Conclusion two: in order for a female individual entrepreneur to receive maternity benefits, she needs to register with the Social Insurance Fund in the calendar year preceding the year in which the insured event occurs and pay insurance premiums on time.
Going on maternity leave: basic rules
Facts relevant for expectant mothers:
- A woman can go on maternity leave only after reaching 30 weeks of pregnancy. If more than one child is expected, the period increases.
- Leave is taken on sick leave, which is issued for 140 days. This period covers the time before and after childbirth.
- Sometimes the period of maternity leave is extended to 160 days. Typically, such relief is given to women who experience complications during pregnancy or childbirth.
You can receive payments from the state not only during preparation for childbirth and a short period after it, but also for several months while caring for a child. It is permissible to apply for maternity leave not only for a woman, but also for her husband. The maximum period of maternity leave is 36 months, but you can only receive significant payments from the state for 18 months.

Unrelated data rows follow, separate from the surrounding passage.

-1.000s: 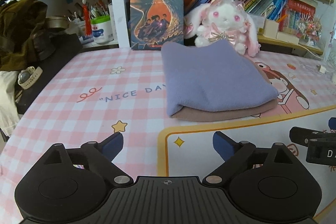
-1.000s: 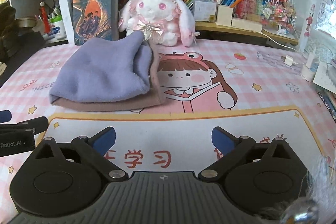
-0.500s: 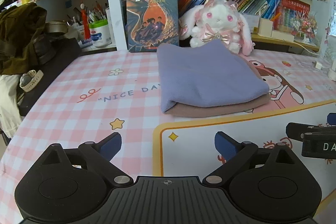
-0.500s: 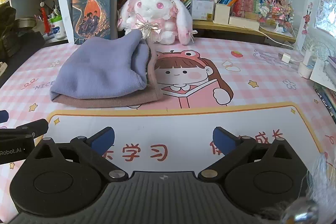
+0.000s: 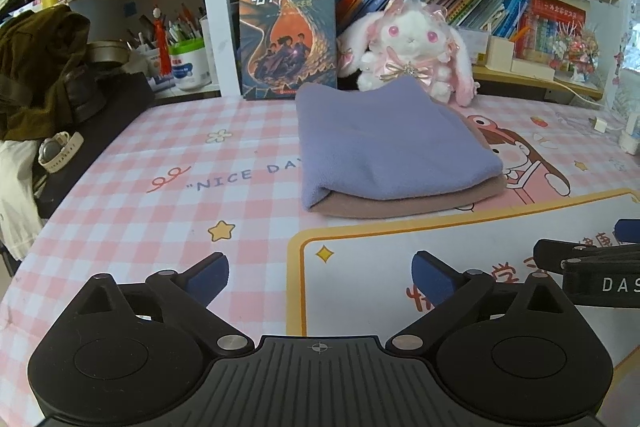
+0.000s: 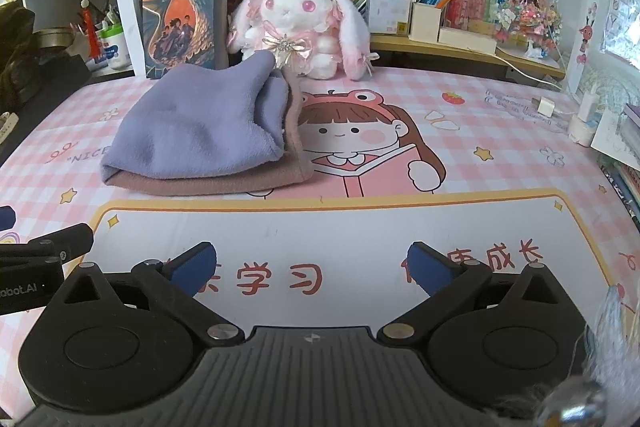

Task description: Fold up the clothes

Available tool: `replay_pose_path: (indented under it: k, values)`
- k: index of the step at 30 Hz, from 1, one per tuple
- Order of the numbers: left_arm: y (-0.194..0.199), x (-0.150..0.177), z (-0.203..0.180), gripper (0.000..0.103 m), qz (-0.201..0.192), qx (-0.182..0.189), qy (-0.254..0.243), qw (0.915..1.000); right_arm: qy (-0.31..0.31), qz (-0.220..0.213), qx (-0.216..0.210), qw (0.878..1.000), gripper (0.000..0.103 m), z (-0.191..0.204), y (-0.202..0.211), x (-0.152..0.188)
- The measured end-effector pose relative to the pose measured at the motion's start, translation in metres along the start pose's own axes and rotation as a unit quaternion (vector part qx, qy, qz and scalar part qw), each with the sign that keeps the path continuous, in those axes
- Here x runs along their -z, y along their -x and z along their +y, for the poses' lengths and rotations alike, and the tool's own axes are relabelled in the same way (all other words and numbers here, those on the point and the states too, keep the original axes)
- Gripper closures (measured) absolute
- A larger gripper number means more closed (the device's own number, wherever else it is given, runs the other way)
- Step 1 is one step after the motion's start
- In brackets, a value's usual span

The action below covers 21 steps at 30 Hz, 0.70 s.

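A folded purple fleece garment lies on top of a folded brown one on the pink checked desk mat. The same stack, purple garment over brown garment, sits left of centre in the right wrist view. My left gripper is open and holds nothing, well short of the stack over the mat. My right gripper is also open and holds nothing, over the white panel of the mat. Each gripper's side shows at the edge of the other's view.
A white plush rabbit and an upright book stand behind the stack under a full bookshelf. A dark bag, a wristwatch and a pen cup crowd the left. A charger and cable lie at the right.
Both grippers have drawn back from the stack toward the near edge of the desk. The clothes have not moved, and both grippers stay open.
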<state>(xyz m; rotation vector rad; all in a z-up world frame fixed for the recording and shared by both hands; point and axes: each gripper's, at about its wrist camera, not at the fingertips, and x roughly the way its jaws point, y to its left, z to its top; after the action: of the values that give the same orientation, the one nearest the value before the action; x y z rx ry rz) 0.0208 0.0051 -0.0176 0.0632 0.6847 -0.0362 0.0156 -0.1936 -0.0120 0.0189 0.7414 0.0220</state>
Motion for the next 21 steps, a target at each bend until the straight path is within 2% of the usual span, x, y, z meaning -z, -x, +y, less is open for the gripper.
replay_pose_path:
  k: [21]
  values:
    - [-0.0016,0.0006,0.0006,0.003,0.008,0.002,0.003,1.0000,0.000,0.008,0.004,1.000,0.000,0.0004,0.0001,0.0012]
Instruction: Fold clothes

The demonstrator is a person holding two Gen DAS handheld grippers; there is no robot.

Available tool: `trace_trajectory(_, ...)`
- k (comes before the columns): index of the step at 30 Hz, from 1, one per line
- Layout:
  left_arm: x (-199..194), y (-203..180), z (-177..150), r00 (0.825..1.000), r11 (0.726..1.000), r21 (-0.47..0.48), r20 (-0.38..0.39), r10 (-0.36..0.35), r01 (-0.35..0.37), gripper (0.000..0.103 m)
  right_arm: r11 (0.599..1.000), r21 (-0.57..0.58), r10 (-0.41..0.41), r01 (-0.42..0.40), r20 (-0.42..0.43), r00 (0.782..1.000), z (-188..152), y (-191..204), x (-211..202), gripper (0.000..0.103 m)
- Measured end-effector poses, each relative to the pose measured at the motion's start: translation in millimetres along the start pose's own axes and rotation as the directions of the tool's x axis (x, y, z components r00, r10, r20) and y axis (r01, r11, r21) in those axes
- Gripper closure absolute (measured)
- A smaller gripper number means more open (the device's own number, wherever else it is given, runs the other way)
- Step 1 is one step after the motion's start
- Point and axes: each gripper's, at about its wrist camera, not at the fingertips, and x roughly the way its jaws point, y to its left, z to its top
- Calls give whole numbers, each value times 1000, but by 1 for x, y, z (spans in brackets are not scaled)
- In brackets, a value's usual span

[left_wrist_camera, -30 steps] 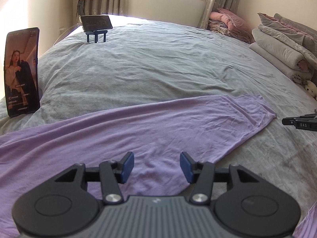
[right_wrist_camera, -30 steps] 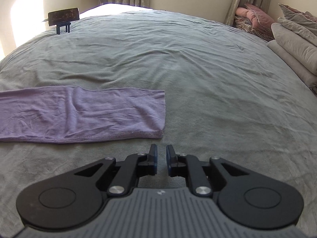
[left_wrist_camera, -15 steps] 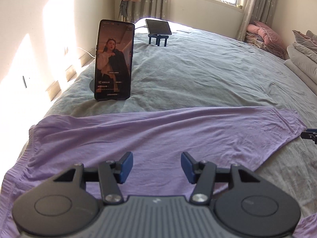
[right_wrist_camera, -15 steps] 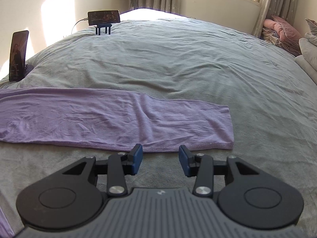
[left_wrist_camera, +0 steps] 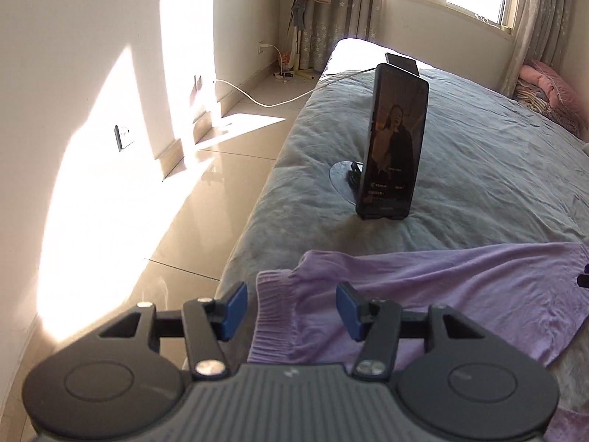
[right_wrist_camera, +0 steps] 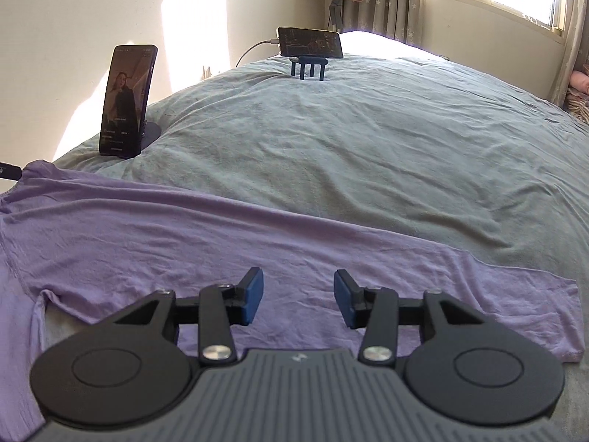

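A soft purple long-sleeved top (right_wrist_camera: 228, 243) lies spread flat on the grey bed cover (right_wrist_camera: 368, 140), reaching across the lower half of both views. The left gripper (left_wrist_camera: 291, 307) hangs over the top's ribbed cuff (left_wrist_camera: 272, 316) near the bed's left edge, and its blue fingers (left_wrist_camera: 233, 307) stand apart with nothing held. The right gripper (right_wrist_camera: 298, 296) hangs over a sleeve of the top at the bottom middle of its view, and its blue fingers (right_wrist_camera: 254, 294) have just been opening with nothing between them, while a black phone on a round stand (right_wrist_camera: 127, 101) stands upright on the bed at the upper left.
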Motion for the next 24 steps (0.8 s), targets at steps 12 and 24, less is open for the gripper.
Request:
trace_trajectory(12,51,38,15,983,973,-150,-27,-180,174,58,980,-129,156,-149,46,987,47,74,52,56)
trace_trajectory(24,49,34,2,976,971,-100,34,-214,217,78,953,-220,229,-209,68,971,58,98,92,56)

All women, without exception, including unemployed people, have the opportunity to receive benefits. The only condition in order to be able to submit the appropriate application is to pay contributions to the Social Insurance Fund in advance. People working in enterprises do not have to worry about this stage, since deductions are written off automatically. For individual entrepreneurs, this procedure is optional and is performed on a voluntary basis.

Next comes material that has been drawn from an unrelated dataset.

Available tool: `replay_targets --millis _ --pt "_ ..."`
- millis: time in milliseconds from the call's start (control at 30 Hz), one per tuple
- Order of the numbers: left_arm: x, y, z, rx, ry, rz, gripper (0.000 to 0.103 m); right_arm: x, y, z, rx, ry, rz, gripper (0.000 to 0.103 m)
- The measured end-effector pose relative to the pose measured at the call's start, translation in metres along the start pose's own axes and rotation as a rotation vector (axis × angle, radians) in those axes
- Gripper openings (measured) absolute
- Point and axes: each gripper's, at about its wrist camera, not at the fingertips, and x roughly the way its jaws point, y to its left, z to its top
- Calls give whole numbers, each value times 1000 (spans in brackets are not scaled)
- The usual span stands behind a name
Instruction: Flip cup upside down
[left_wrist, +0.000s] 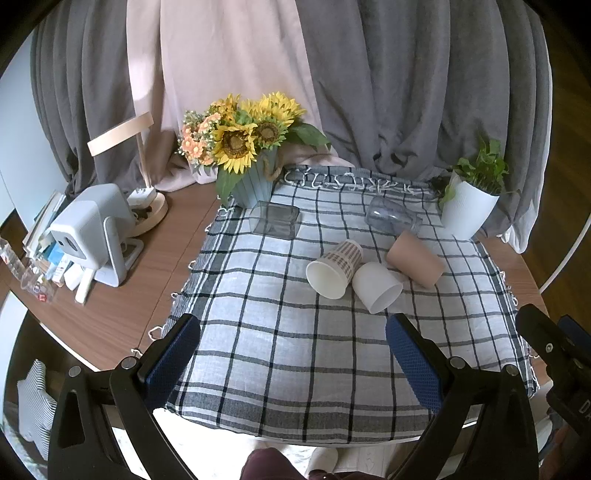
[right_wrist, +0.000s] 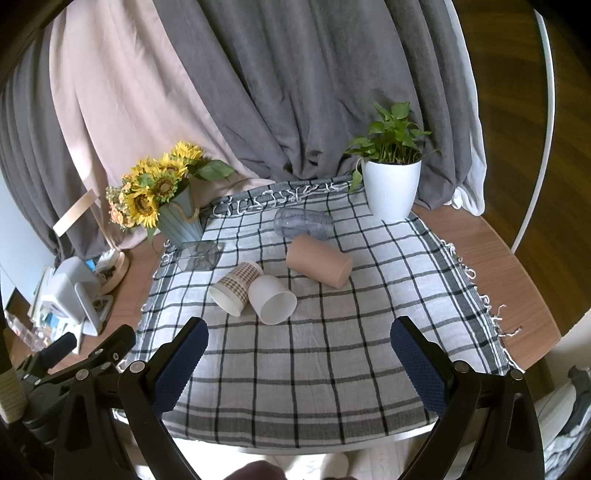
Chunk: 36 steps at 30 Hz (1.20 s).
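Several cups lie on their sides on a checked cloth (left_wrist: 280, 343) (right_wrist: 332, 354). A plaid paper cup (left_wrist: 334, 267) (right_wrist: 236, 288) and a white cup (left_wrist: 376, 286) (right_wrist: 271, 299) touch at the middle. A tan cup (left_wrist: 413, 264) (right_wrist: 319, 264) lies right of them. A clear round cup (left_wrist: 393, 218) (right_wrist: 303, 223) and a clear square cup (left_wrist: 275, 221) (right_wrist: 197, 254) lie further back. My left gripper (left_wrist: 293, 334) is open and empty, near the cloth's front. My right gripper (right_wrist: 299, 339) is open and empty, in front of the white cup.
A sunflower vase (left_wrist: 255, 184) (right_wrist: 181, 218) stands at the back left of the cloth. A white plant pot (left_wrist: 467, 206) (right_wrist: 391, 188) stands at the back right. A small white device (left_wrist: 92, 236) and clutter sit on the wooden table (left_wrist: 147, 280) at the left. Curtains hang behind.
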Motion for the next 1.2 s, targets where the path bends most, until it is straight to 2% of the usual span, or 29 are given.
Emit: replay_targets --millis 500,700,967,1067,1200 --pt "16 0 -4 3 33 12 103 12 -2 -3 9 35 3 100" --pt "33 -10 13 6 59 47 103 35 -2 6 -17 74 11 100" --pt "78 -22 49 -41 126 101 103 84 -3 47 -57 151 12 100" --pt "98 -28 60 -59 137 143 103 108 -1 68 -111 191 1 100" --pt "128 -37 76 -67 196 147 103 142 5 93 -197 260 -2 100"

Important! If a female individual entrepreneur decided to go on maternity leave, but did not pay her contribution to the Social Insurance Fund, she is not entitled to benefits. In order not to encounter difficulties, but to have stable financial assistance until the child turns 3 years old, it is necessary to pay contributions in advance. The total amount will be more than 2000 rubles. in year. A woman has the opportunity to repay the amount monthly or pay it immediately.
Purpose and amount of maternity benefits
To receive maternity benefits, an individual entrepreneur registered with the Social Insurance Fund must submit a certificate of incapacity for work and an application for payment of benefits (in any form) to the territorial body of the fund.
The territorial branch of the Social Insurance Fund, where the individual entrepreneur transferred contributions, assigns and pays benefits within 10 calendar days from the date of receipt of the necessary documents from the entrepreneur.
Maternity benefits are paid in the amount of 100% of average earnings. For female individual entrepreneurs, the average earnings, on the basis of which maternity benefits are calculated, are taken to be equal to the minimum wage established by federal law on the day of the insured event (clause 2.1 of Article 14 of Federal Law No. 255-FZ).
Conclusion three: maternity benefits to a businessman are paid in the amount of 100% of average earnings, which is taken to be equal to the minimum wage on the day the insured event occurs.
How many fees do you need to pay?
The amount of contribution that an entrepreneur must pay to the Social Insurance Fund is tied to the minimum wage. It is calculated using the following formula:
Contribution amount = minimum wage as of January 1 of the current year × 2.9% × 12.
In 2022, the minimum wage is 12,792 rubles. It turns out that an entrepreneur who will become a mother in 2022 must pay by the end of 2022:
12 792 ₽ × 2,9 % × 12 = 4452 ₽.
In this case, she will be entitled to maternity benefits.